-- Opening Marker --

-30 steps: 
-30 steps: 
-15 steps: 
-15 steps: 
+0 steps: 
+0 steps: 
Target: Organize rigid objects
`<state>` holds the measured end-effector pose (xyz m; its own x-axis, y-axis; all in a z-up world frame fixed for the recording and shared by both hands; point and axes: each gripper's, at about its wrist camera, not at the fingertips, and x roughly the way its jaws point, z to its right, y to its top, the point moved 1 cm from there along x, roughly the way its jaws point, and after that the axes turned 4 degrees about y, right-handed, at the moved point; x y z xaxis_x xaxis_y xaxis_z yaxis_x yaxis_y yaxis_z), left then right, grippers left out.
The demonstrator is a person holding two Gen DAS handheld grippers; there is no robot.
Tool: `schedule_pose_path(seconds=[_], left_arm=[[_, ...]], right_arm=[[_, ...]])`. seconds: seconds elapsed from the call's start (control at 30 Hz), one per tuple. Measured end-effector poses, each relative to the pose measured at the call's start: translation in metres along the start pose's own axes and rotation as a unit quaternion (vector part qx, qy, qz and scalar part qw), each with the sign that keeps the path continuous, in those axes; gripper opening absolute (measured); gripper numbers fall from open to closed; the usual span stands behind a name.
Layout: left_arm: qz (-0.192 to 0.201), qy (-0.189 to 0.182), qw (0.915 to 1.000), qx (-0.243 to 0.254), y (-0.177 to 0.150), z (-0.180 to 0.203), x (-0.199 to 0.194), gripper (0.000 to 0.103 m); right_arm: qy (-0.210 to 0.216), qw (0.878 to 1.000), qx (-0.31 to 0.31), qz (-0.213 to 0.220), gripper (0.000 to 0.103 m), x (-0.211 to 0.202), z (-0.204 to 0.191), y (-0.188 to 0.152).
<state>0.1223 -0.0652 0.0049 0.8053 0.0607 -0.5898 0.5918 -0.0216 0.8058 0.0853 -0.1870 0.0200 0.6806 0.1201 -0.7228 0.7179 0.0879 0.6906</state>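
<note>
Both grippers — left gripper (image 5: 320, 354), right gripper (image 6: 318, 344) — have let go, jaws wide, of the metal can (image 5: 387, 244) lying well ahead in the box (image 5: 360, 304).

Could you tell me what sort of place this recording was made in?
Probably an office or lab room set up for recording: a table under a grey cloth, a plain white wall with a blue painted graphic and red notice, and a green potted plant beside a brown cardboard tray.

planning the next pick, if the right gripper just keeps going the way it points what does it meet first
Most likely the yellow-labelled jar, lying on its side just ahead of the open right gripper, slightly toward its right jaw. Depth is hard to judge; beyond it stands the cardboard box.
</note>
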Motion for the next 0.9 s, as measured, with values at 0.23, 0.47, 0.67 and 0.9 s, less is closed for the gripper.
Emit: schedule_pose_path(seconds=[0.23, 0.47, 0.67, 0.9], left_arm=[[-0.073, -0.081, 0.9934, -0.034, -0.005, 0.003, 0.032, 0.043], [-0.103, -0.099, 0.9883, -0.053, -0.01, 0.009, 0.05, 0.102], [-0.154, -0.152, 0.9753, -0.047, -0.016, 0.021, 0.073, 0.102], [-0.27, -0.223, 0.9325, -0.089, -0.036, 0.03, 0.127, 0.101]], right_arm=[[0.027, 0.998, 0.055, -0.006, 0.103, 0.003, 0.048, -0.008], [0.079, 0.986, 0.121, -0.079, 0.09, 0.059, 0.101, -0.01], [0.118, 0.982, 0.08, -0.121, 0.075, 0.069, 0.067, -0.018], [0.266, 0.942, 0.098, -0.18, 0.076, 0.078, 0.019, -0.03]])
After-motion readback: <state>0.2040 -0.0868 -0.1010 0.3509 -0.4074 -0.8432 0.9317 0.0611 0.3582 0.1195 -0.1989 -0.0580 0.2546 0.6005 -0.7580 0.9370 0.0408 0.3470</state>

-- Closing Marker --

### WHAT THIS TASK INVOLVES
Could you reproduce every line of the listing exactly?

### YOUR SOLUTION
-30 steps: 
-30 steps: 
-15 steps: 
-15 steps: 
+0 steps: 
+0 steps: 
Target: Organize rigid objects
`<state>` holds the measured end-effector pose (xyz m; its own x-axis, y-axis; all in a z-up world frame fixed for the recording and shared by both hands; point and axes: each gripper's, at about its wrist camera, not at the fingertips, and x roughly the way its jaws point, z to its right, y to its top, the point moved 1 cm from there along x, roughly the way its jaws point, and after that the axes turned 4 degrees about y, right-handed, at the moved point; x y z xaxis_x xaxis_y xaxis_z yaxis_x yaxis_y yaxis_z), left then right, grippers left out.
The demonstrator is a person holding two Gen DAS handheld grippers; there is no robot.
Tool: `schedule_pose_path(seconds=[_], left_arm=[[_, ...]], right_arm=[[_, ...]])`. seconds: seconds elapsed from the call's start (control at 30 Hz), one per tuple. Measured end-effector poses, each relative to the pose measured at the call's start: translation in metres along the start pose's own axes and rotation as a unit quaternion (vector part qx, qy, qz and scalar part qw), each with the sign that keeps the path continuous, in those axes; gripper opening absolute (measured); gripper numbers fall from open to closed; the usual span stands behind a name.
Layout: left_arm: qz (-0.192 to 0.201), qy (-0.189 to 0.182), qw (0.915 to 1.000), qx (-0.243 to 0.254), y (-0.177 to 0.150), z (-0.180 to 0.203), x (-0.199 to 0.194), gripper (0.000 to 0.103 m); right_arm: qy (-0.210 to 0.216), qw (0.878 to 1.000), qx (-0.31 to 0.31), qz (-0.213 to 0.220), gripper (0.000 to 0.103 m), x (-0.211 to 0.202), z (-0.204 to 0.191), y (-0.188 to 0.152).
<state>0.1223 -0.0652 0.0049 0.8053 0.0607 -0.5898 0.5918 -0.0216 0.8058 0.0853 -0.1870 0.0200 0.6806 0.1201 -0.7228 0.7179 0.0879 0.6906</state>
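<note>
Both grippers — left gripper (image 5: 320, 354), right gripper (image 6: 318, 344) — have let go, jaws wide, of the metal can (image 5: 387, 244) lying well ahead in the box (image 5: 360, 304).

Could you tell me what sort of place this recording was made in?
Probably an office or lab room set up for recording: a table under a grey cloth, a plain white wall with a blue painted graphic and red notice, and a green potted plant beside a brown cardboard tray.

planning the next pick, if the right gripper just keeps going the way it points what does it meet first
Most likely the yellow-labelled jar, lying on its side just ahead of the open right gripper, slightly toward its right jaw. Depth is hard to judge; beyond it stands the cardboard box.
</note>
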Motion for the next 0.9 s, as measured, with values at 0.23, 0.47, 0.67 and 0.9 s, less is closed for the gripper.
Emit: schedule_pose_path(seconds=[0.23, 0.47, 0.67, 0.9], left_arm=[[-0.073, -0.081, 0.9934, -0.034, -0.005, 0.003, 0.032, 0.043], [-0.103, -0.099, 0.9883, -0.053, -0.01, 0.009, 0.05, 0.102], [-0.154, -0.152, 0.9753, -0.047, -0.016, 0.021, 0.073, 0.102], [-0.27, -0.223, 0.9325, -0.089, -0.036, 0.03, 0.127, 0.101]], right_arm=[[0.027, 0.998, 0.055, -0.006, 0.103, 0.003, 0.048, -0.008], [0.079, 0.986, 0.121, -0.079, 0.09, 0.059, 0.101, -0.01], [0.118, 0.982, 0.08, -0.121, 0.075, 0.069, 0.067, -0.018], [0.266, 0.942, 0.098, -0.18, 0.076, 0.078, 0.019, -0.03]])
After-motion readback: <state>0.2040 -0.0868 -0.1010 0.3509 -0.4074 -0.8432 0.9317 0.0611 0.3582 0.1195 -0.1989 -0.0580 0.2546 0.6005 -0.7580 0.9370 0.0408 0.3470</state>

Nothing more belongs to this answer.